Me figuré que iba en busca del hombre del Peugeot anticuado, así que me dispuse a esperarla. No quería que me supiera al acecho: me recluí en mi cuarto, de pie junto a la ventana bien apestillada, con la determinación de no ceder al sueño pegajoso. La polvareda que levantaban las cuadrillas de obreros se arremolinaba al viento, iluminada por los reflectores: en un relámpago me sorprendieron los caballos de la máquina giratoria que había salido en la televisión, los violentos cascos metálicos de los caballos sonrientes que subían y bajaban enloquecidos. ¿Estaba dormido de pie? ¿Sufría una pesadilla? Me había aislado en un coche detenido en un garaje con los cristales herméticamente cerrados; sentía una presencia física que, sin embargo, no veía: unas manos enguantadas de cuero negro o sosteniendo una tela alquitranada se preparaban para asfixiarme. Me desperté boca abajo, la cara contra la almohada: un coche arrancaba fuera. Me lancé a la ventana. El Peugeot ya había dejado atrás la cancela, se iba. «¡Espera, espera!», grité. Desde el exterior me verían -si alguien me veía- como una de las figuras que se agitaban en la pantalla del televisor sin sonido.
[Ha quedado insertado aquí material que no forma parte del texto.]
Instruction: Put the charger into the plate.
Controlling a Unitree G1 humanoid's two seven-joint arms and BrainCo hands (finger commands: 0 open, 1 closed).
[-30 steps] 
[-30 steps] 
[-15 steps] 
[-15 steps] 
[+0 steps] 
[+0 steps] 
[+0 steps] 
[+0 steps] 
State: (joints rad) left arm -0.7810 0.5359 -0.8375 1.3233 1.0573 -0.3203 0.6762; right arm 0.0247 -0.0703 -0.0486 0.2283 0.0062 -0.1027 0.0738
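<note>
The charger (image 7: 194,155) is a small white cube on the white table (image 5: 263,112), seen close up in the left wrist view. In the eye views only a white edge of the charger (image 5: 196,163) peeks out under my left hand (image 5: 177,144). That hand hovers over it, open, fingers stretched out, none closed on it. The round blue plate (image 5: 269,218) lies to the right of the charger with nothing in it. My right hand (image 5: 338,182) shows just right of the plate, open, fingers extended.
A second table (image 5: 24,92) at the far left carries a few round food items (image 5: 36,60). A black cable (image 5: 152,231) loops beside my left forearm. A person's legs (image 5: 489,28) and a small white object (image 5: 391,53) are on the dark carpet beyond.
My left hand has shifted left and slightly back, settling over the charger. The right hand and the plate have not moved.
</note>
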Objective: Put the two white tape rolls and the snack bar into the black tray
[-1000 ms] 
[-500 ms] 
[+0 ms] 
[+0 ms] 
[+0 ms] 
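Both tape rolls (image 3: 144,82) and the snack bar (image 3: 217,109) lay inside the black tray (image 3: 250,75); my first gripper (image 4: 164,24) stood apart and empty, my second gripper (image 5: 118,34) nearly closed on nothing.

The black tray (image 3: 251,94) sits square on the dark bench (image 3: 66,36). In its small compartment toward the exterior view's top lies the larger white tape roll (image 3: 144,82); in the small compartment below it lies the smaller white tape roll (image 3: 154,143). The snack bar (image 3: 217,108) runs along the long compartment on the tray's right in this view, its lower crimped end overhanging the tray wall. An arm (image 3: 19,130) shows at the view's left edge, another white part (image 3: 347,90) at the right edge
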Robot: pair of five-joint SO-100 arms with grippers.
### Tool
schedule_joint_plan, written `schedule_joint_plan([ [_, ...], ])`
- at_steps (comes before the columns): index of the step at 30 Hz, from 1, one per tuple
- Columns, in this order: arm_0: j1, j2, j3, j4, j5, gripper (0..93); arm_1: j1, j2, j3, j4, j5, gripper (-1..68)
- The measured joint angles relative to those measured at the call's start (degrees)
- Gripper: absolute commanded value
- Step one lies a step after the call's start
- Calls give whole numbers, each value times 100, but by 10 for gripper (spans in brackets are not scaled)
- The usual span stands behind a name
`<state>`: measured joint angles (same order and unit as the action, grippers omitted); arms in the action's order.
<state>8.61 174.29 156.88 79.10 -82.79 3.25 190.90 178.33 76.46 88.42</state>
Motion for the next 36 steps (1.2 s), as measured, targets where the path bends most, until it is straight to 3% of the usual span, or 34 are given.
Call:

«¿Quién es? ¿Es papá, que ha vuelto?», le pregunté muy cerca de la oreja sin pendiente -ni siquiera tenía la marca del agujero-, y se despertó. Mi hermana estaba feliz, como si saliera de un buen sueño. «Es Martín, Martín, Martín.» ¿Martín? ¿Se había vuelto loca? Y metió la mano bajo la almohada y sacó la fotografía: mi hermana y un imberbe que me superaría en pocos años posaban del brazo ante un tiovivo parado, y los caballos sonreían con los cascos al aire, atravesados por rutilantes tubos niquelados. «Es Martín», repitió arrebatada por una obsesión. Y del cuello de Martín colgaba la cadena con el anillo de mi padre. «¿Qué harás con papá? ¿Qué pasa con tío Adolfo y Schuffenecker y el hombre que tiene la nuca como papá y el hombre de las manos como papá? ¿No los mandaba papá?» Mi hermana me dijo: «Te has vuelto loco.» Me abrazaba y, más allá de su cabeza, vi la pared oscura y la tiniebla reflejada en el espejo y las cosas casi invisibles y obstinadamente mudas, y en el techo la sombra de la grúa, y los cuerpos negros que parecían sombras pero no eran sombras sino los cuerpos mismos en el espejo. Pensé que debía responderle, y a la vez me tapaba la boca una rígida obligación de callar. Me caían las lágrimas de mi hermana sobre el hombro: me calaban la camisa y eran cálidas como la orina de un animalillo.